Measurement of the instantaneous detailed flame structure in turbulent premixed combustion

Abstract

Simultaneous two-dimensional UV-Rayleigh thermometry and 2D laser-induced fluorescence of OH radicals were used to analyze highly turbulent, premixed natural gas/air flames with up to 130-kW heat release, where the turbulence conditions are approximately homogeneous in the measurement area. The turbulent Reynolds number has been varied between 60 and 2500, and the turbulent Karlovitz numbers ( Ka ), between 0.03 and 14. The simultaneously recorded single-shot images resolve the instantaneous structure of turbulent premixed flames to a spatial resolution of about 0.1 mm. For flames with Ka <1, the local flame-front structure (temperature and OH concentration profiles normal to the flame front) is similar to calculations Δ of laminar premixed flames. For flames with 1< Ka <14, the mean thermal flame-front thickness is significantly decreased compared with laminar unstrained calculations of flames with the same stoichiometry.
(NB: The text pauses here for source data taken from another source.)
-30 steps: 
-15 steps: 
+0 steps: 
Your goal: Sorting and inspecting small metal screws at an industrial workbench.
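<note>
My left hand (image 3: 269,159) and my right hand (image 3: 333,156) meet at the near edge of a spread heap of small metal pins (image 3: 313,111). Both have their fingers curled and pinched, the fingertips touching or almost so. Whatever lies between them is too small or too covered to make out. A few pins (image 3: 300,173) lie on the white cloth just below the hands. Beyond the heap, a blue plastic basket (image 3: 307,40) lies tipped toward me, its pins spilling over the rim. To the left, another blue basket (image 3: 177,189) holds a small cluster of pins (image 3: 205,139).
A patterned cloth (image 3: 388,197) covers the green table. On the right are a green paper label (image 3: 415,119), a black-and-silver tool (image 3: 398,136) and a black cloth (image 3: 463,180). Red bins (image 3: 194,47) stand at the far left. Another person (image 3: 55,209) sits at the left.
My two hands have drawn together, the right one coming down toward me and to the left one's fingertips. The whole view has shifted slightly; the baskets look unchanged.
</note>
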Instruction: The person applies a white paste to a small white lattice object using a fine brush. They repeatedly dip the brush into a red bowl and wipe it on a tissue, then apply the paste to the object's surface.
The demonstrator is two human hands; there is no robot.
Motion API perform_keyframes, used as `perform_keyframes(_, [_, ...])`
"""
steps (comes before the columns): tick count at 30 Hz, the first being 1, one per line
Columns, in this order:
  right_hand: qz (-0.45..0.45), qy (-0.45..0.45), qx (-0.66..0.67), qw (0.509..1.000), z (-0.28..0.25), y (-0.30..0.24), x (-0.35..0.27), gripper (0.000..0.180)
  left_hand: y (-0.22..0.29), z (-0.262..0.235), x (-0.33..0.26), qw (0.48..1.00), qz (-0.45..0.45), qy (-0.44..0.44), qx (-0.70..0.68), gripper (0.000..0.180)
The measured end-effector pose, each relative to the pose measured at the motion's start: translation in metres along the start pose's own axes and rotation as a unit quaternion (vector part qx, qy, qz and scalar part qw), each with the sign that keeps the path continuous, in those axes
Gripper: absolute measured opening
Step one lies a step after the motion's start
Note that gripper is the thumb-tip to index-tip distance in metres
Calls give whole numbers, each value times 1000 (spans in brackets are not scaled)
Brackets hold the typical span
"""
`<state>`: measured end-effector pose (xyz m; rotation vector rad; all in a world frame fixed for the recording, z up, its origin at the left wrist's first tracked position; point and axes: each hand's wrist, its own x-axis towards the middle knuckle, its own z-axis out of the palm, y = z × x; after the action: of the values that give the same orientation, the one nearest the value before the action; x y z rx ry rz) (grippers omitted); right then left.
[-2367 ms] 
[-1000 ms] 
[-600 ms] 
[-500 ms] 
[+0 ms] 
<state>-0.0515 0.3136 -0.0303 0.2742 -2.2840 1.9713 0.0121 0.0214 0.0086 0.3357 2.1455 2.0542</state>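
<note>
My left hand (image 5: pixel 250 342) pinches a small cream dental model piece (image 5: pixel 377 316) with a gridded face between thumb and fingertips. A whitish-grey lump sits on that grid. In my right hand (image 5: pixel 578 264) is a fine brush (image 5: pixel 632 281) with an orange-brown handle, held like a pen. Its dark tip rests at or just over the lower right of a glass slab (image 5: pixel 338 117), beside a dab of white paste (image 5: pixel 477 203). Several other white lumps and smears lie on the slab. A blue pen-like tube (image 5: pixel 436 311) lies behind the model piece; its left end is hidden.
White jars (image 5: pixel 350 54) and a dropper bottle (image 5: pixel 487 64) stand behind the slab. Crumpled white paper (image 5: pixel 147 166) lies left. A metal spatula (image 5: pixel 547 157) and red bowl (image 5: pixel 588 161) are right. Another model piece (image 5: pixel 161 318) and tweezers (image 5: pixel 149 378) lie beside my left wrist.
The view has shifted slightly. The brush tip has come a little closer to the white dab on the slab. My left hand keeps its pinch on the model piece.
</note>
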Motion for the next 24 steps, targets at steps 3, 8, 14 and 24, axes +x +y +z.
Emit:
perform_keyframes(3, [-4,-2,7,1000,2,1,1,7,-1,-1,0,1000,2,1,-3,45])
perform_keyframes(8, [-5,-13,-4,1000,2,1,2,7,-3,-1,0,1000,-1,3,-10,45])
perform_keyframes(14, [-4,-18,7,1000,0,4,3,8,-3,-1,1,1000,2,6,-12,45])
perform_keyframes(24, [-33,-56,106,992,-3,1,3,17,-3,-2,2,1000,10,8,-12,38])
This is contrary to the expectation of thickened flames (Klimov-Williams criterion). The mean flame thickness based on the OH concentration ascend is found to be independent of Ka . Obvious strongly localized deviations from a laminar-like flamelet structure were found for flames with Ka >5. In a few regions, temperatures above 1400 K, but no OH radicals, were observed, indicating regions with local extinction. A comparison of the size of small-scale eddies with the laminar eldovich flame-front thickness and the thermal thickness indicates that these eddies do have much smaller influence than has been expected by the Klimov-Williams criterion.